Fisheries Law

What is Fisheries Law?

Fisheries Law refers to state and federal legislation regarding the protection of endangered species of fish and the protection of their habitats, as well as statutes designed to ensure the safety of fish products used by consumers. Fisheries law also refers to federal and state laws regulating commercial and sport fishing activities, such as fishing licenses, permits, catch limits and the dates of the fishing season.

Magnuson–Stevens Fishery Conservation and Management Act

The Magnuson–Stevens Fishery Conservation and Management Act (MFCMA) is the primary source of federal law regarding marine fisheries law in the United States. The MFCMA was enacted to promote the U.S. fishing industry's best use of coastal fisheries by “consolidating control over territorial waters” and establishing eight regional councils that manage fish stocks. Although amended several times to prevent overfishing, and added on to by the Sustainable Fisheries Act of 1996, the overall function of the Act has been to:

*Conserve fishery resources;

*Support enforcement of international fishing agreements and treaties;

*Promote fishing in line with conservation principles;

*Provide implementation of fishery management plans (FMPs) to achieve optimal fishing yields while maintaining fish populations;

*Establish eight Regional Fishery Management Councils to administer fishery resources;

*Develop underutilized fisheries;

*Protect essential fish habitats; and

*Reduce “bycatch” (fish unintentionally caught along with the targeted fish by fishing operations) and establishing fishery information monitoring systems.

Regulatory Mechanisms

The eight Regional Fishery Management Councils are charged with developing and implementing fishery management plans.
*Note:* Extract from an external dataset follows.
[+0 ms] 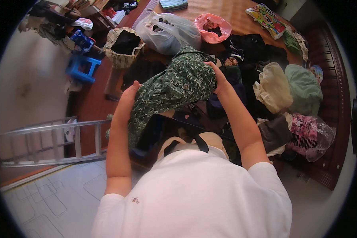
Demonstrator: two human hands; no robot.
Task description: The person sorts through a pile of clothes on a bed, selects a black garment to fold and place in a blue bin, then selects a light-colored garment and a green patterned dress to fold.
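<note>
Between both hands hangs a dark green garment [178, 80] with a small white pattern, bunched and creased. My left hand [128, 99] grips its left edge, thumb pointing up and the fingers hidden behind the cloth. On the other side my right hand [218, 78] holds the upper right edge, its fingers partly hidden by the fabric. Dark clothes [244, 49] lie heaped behind and to the right of it. Past the garment's far side stands a white translucent plastic bag [169, 35] with clothes in it.
A checked bag [119, 56] holding black cloth and a pink plastic bag [200, 29] stand at the back. To the right lie a cream bag [275, 87], a pale green bundle [303, 86] and a clear-and-pink bag [309, 134]. A blue stool [84, 70] and aluminium ladder [55, 144] are at left.
</note>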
These plans are designed to both restore depleted fish stocks and manage existing, healthy stocks. The National Marine Fisheries Service (NMFS) assists the Secretary of Commerce in evaluating and approving the council’s fishery management plans (FMPs). The Regional Fishery Management Councils are comprise of members nominated by the governors of their respective states who are subsequently approved by the Secretary of Commerce.

A fishery management plan specifies which stocks are overfished and set forth measures needed to rebuild that stock. The Regional Councils then implement the policies described in the FMP by regulating annual catch limits, individual catch limits, community development quotas, and other criteria.

The Annual Catch Limit (ACL) is often the primary focus of these regulations and is amplified by other mechanisms regulating the types of gear used, licensing vessels, and use of observers on fishing boats.

For more information about Fisheries Law, please review the materials listed below. Additionally, you can find an attorney in your area that focuses his or her practice on Fisheries Law by visiting our Law Firms page.


Fisheries Law - US

  • Anadromous Fish Conservation Act

    The Anadromous Fish Conservation Act (16 U.S.C. 757a-757g; Pub. L. 89-304, as amended) authorizes the Secretary of Commerce, along with the Secretary of Interior, or both, to enter into cooperative agreements to protect anadromous and Great Lakes fishery resources.

  • BLM - Fisheries Program

    The BLM Fisheries Program maintains, restores and conserves fish habitat on the public lands. Much of this work is accomplished in collaboration with others and funded through various partnerships with Federal, State and non-governmental organizations. The BLM also conducts aquatic resource inventories and monitoring to help managers make informed decisions and to assist in the design of other BLM program activities to ensure the special habitat needs of aquatic species are adequately considered.

  • Endangered Species Act (ESA)

    The Endangered Species Act of 1973 (ESA) was signed on December 28, 1973, and provides for the conservation of species that are endangered or threatened throughout all or a significant portion of their range, and the conservation of the ecosystems on which they depend. The ESA replaced the Endangered Species Conservation Act of 1969; it has been amended several times.

  • Federal Aid in Fish Restoration Act (Dingell-Johnson Sport Fish Restoration Act)

    The Act directs the Secretary of the Interior (Secretary) to cooperate with state fish and game departments in fish restoration and management projects. No money apportioned under the Act to a state can be expended until its legislature assents to the provisions of the Act and passes laws for the conservation of fish, including a prohibition against the diversion of fishing license fees for purposes other than administration of the state fish and game department. According to the Wallop-Breaux amendments passed in 1984, coastal states must allocate amounts apportioned to them under the Act between marine and freshwater fish projects in the same proportion as the estimated number of resident marine and freshwater anglers.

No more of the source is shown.